Exercise prompt: The records sit below. Return every line in them that holds the word "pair".
====
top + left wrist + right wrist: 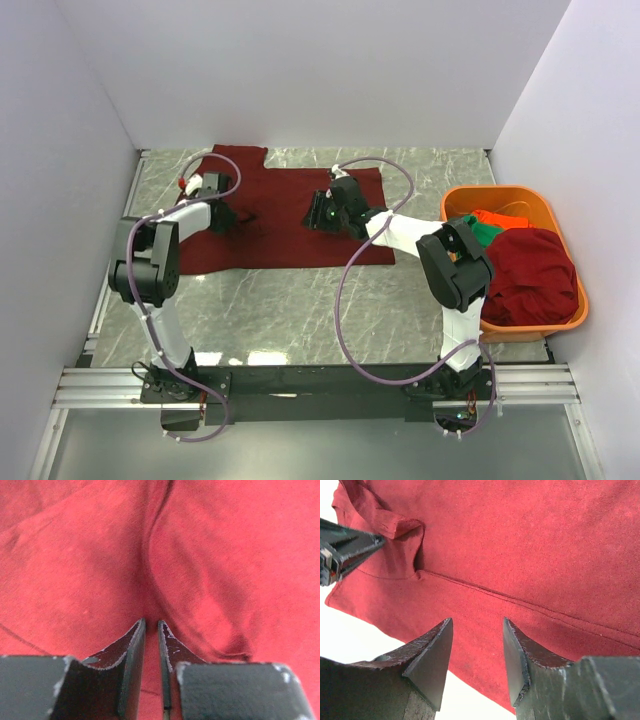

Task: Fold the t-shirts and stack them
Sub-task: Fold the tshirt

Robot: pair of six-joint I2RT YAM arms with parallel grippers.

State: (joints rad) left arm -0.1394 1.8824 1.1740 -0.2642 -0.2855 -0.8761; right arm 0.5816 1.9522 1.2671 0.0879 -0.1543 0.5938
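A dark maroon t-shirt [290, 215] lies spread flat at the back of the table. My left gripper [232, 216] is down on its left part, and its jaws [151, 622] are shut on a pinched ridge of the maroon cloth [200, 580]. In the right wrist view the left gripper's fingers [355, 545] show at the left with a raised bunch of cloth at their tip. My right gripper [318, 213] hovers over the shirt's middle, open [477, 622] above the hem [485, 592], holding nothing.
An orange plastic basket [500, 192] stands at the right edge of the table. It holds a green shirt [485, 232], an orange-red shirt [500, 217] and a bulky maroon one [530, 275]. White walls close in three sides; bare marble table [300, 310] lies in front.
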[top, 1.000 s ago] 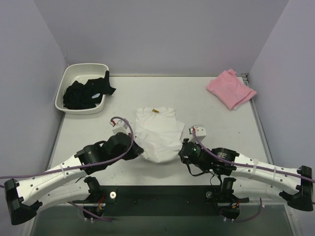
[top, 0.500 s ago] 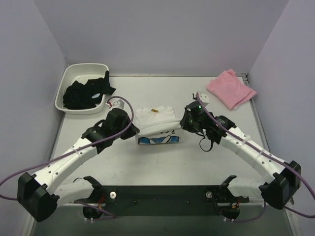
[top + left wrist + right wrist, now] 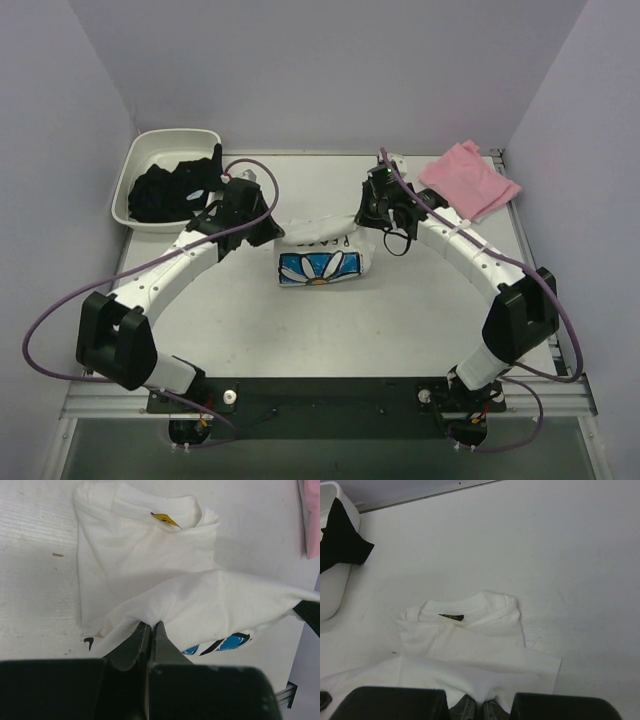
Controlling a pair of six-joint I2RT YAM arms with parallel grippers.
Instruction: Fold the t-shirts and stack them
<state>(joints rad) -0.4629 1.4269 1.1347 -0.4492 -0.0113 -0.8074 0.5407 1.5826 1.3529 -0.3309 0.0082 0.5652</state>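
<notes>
The white t-shirt (image 3: 322,255) lies mid-table, its lower half folded over so the blue-and-white daisy print (image 3: 320,268) faces up. My left gripper (image 3: 272,226) is shut on its hem at the left; the pinched cloth (image 3: 200,597) and yellow neck tag (image 3: 163,518) show in the left wrist view. My right gripper (image 3: 366,216) is shut on the hem at the right, with the cloth (image 3: 470,670) pinched between its fingers. The hem is stretched between both grippers, lifted above the collar end. The pink t-shirt (image 3: 468,180) lies folded at the far right corner.
A white plastic tub (image 3: 142,166) holding dark clothes (image 3: 178,188) stands at the far left, also at the left edge of the right wrist view (image 3: 332,587). Purple walls enclose the table on three sides.
Both grippers carried the white shirt's hem from the near edge toward the far side, folding it over; the daisy print now faces up. Both arms stretched out away from their bases.
</notes>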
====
Output of the task:
Robot: pair of six-joint I2RT YAM arms with parallel grippers.
Controlling a pair of six-joint I2RT YAM arms with parallel grippers.

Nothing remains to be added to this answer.